The concern underlying these developments is that exposure to the new virus seems to have occurred only or primarily in Saudi Arabia, which houses Mecca, the physical heart of Islam — and which, next month, will be the center of the worldwide annual pilgrimage known as the Hajj. The Hajj brings more than 2 million people to the country, in extraordinarily crowded conditions, and when those pilgrims leave, they disperse all over the world.

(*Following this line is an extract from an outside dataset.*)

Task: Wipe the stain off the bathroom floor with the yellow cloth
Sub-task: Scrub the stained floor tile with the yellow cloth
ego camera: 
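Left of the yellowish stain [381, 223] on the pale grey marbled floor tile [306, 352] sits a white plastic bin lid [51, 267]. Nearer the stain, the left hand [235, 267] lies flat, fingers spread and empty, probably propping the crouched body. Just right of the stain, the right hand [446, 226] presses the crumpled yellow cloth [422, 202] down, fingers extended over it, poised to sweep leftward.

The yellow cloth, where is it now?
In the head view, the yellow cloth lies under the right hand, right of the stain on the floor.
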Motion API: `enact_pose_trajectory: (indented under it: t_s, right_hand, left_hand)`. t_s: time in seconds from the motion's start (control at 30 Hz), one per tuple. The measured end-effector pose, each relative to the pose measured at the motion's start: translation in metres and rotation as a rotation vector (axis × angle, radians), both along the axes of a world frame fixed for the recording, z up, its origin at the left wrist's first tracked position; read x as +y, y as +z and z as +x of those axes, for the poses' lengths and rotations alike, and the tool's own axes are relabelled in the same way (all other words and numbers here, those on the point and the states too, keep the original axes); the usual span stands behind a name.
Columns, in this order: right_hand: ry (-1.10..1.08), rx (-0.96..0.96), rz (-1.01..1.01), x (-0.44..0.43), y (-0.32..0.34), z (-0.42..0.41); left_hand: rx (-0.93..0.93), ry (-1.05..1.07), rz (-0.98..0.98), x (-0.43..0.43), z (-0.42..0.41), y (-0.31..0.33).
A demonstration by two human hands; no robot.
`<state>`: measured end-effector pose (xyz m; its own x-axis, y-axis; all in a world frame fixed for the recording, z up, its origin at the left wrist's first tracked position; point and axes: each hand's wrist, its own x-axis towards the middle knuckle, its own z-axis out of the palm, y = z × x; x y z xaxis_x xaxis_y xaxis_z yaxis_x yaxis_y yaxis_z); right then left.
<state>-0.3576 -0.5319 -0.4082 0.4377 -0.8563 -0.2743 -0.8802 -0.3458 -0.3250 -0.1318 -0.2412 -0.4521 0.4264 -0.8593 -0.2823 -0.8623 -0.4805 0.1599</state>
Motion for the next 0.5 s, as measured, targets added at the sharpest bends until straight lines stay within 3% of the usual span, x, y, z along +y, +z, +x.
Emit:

The spread of disease during the Hajj has always been a concern (discussed, for instance, in this UK document from 2005, when avian flu H5N1 was a cross-border threat), and the Saudi authorities have always taken it seriously, including requiring that pilgrims be vaccinated in order to be granted a visa. According to news reports today, they are ramping up scrutiny of visitors, who have already begun arriving: The first official day of the pilgrimage season this year is tomorrow, Sept. 27, though the central observances in Mecca do not begin until Oct. 24.

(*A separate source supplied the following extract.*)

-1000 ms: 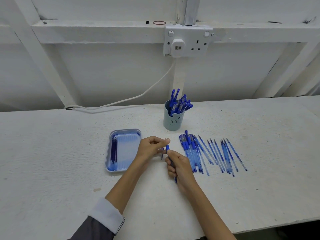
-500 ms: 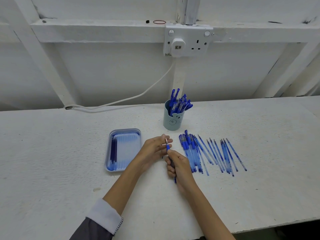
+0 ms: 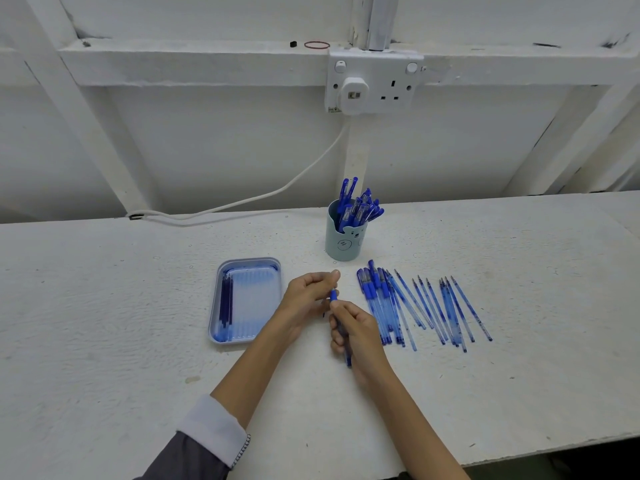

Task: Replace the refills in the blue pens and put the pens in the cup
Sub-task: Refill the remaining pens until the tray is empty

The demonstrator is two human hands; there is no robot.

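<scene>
One pen (image 3: pixel 334 296) is mid-way through its refill change. The right hand (image 3: pixel 358 332) grips the barrel in curled fingers, blue grip end pointing up and away, tail sticking out below the palm. The left hand (image 3: pixel 304 301) sits just beside that grip end with fingers curled and thumb near forefinger. Whether it pinches a small tip piece or nothing at all I cannot tell, as the fingers hide it.

My judgement is that the front end is being screwed on or off. The next move calls for keeping the barrel steady while the left fingers line up with its front end, then a reach to the cup (image 3: pixel 341 244) behind.

- The cup stands upright at the back, holding finished pens (image 3: pixel 356 206) – roughly ten, too bunched to count surely.
- The tray (image 3: pixel 258 296) lies to the left on the table (image 3: pixel 138 306), with about three dark refills (image 3: pixel 227 301) along its left side.
- Right of the hands lie loose pens (image 3: pixel 375 303), four or five with blue grips, overlapping.
- Beyond them lie thin refills (image 3: pixel 446 306) – about ten, fanned side by side.
</scene>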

Given the periodically flaring tensions between the Islamic world and the West — exemplified most recently by the attack on the U.S. embassy in Libya — preventing the Hajj from being identified with the spread of a disease is a priority not just for health authorities, but for governments. But a month is a long lead time in modern public health, even given how fast diseases such as SARS can spread. Meanwhile, here are some key sources to watch for news:
- The WHO’s page
- The HPA’s excellent list of resources
- The blogs of Mike Coston and Crawford Kilian, who do a phenomenal and completely unrecompensed job of keeping track of international developments in public health.
It is also a good idea to watch for any stories by Helen Branswell of the Canadian Press, one of very few reporters who covered SARS almost a decade ago and is still on the beat (with this story, for instance). I also covered SARS, and I’ll do my best to update here.
Almost immediate update: As an example of how fast things are moving, just as I hit the button on this, Agence France Presse posted a report that the five Danish cases have been diagnosed with influenza B.